Мы были немного похожи на взрослого, которого внезапно засунули обратно в старшие классы школы. Он не знал бы, какую одежду надо носить, какую музыку слушать и какой жаргон использовать. Он бы выглядел среди детей как полный чужак. Но этот взрослый знал бы достаточно, чтобы не заботиться о том, что думают другие дети. У нас же не было такой самоуверенности.

Много людей, похоже, думают, что для умных детей полезно побыть среди «нормальных» в течение этого периода их жизни. Возможно. Но есть как минимум несколько случаев, когда причина несоответствия ботанов детскому мирку заключается в том, что остальные ведут себя как сумасшедшие. Я помню, как сидел среди публики во время выступления девочек-чирлидеров, наблюдая как девочки бросают изображения команды-противника на трибуны, чтобы там их порвали в клочья. Я чувствовал себя как естествоиспытатель во время эксцентричного ритуала какого-то дикого племени.

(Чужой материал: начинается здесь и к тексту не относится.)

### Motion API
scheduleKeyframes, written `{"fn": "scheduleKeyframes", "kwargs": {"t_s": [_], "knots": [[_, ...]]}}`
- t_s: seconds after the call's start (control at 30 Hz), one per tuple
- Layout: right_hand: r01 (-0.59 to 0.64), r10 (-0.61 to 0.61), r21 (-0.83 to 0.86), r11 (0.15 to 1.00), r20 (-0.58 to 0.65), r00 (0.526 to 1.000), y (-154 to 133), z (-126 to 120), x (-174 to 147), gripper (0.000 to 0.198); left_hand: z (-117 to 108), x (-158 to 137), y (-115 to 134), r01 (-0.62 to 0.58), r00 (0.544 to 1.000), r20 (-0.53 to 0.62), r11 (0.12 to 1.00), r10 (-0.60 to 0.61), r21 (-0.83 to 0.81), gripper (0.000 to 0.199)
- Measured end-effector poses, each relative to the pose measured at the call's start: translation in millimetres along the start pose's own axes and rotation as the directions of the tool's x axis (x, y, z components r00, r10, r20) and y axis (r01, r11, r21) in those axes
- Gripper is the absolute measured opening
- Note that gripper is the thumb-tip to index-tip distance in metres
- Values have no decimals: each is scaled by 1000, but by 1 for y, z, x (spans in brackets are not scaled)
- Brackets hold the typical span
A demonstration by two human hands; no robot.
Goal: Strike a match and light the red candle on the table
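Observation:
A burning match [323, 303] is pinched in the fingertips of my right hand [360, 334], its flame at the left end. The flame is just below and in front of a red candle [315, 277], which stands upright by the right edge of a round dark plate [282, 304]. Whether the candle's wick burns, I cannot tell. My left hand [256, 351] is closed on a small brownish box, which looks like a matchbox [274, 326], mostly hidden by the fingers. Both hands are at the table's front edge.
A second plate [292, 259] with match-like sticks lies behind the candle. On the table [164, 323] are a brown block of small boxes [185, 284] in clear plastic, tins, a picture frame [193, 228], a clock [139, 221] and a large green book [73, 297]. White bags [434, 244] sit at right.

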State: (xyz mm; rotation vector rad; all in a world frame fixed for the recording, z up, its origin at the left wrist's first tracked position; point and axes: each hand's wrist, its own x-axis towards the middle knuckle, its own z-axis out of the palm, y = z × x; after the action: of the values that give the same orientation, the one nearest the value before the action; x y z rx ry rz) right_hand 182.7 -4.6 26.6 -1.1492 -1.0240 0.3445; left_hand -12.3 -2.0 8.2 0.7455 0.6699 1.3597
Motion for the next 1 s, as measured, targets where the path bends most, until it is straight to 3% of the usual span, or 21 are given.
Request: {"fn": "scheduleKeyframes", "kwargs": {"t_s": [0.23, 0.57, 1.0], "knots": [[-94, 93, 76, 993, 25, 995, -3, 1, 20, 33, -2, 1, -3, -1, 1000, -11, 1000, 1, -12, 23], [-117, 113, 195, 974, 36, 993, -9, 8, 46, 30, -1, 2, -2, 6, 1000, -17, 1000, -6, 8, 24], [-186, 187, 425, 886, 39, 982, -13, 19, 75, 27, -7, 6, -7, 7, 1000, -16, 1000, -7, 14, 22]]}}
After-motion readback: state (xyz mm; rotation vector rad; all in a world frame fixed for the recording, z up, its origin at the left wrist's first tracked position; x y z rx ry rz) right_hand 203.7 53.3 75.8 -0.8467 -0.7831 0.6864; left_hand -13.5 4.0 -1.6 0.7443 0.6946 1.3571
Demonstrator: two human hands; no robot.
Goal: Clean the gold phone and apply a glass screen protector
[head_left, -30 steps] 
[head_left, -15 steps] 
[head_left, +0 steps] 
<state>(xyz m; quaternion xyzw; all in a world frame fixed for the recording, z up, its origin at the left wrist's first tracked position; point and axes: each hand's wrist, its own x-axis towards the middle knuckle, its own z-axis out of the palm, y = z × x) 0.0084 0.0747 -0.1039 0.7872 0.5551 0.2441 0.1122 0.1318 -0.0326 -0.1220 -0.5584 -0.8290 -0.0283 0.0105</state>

Если бы я мог вернуться в прошлое, и дать несколько советов себе тринадцатилетнему, главное, чтобы я ему сказал – это поднять голову и оглядеться. В то время я не осознавал, что весь мир, в котором мы жили, был так же фальшив, как китаец, переодевшийся белым. Не просто школа, но и всё предместье. Зачем люди едут в предместья? Чтобы заводить детей! Так что неудивительно, что всё вокруг казалось скучным и стерильным. Целый город был гигантским детским садом – искусственный город, созданный для разведения детей.

Там где я вырос, у меня было чувство, что нечего делать и некуда идти. Ничего не случалось. Предместья сознательно проектируют так, чтобы свести к минимуму влияние внешнего мира, так как внешний мир содержит вещи, которые могут подвергнуть опасности детей.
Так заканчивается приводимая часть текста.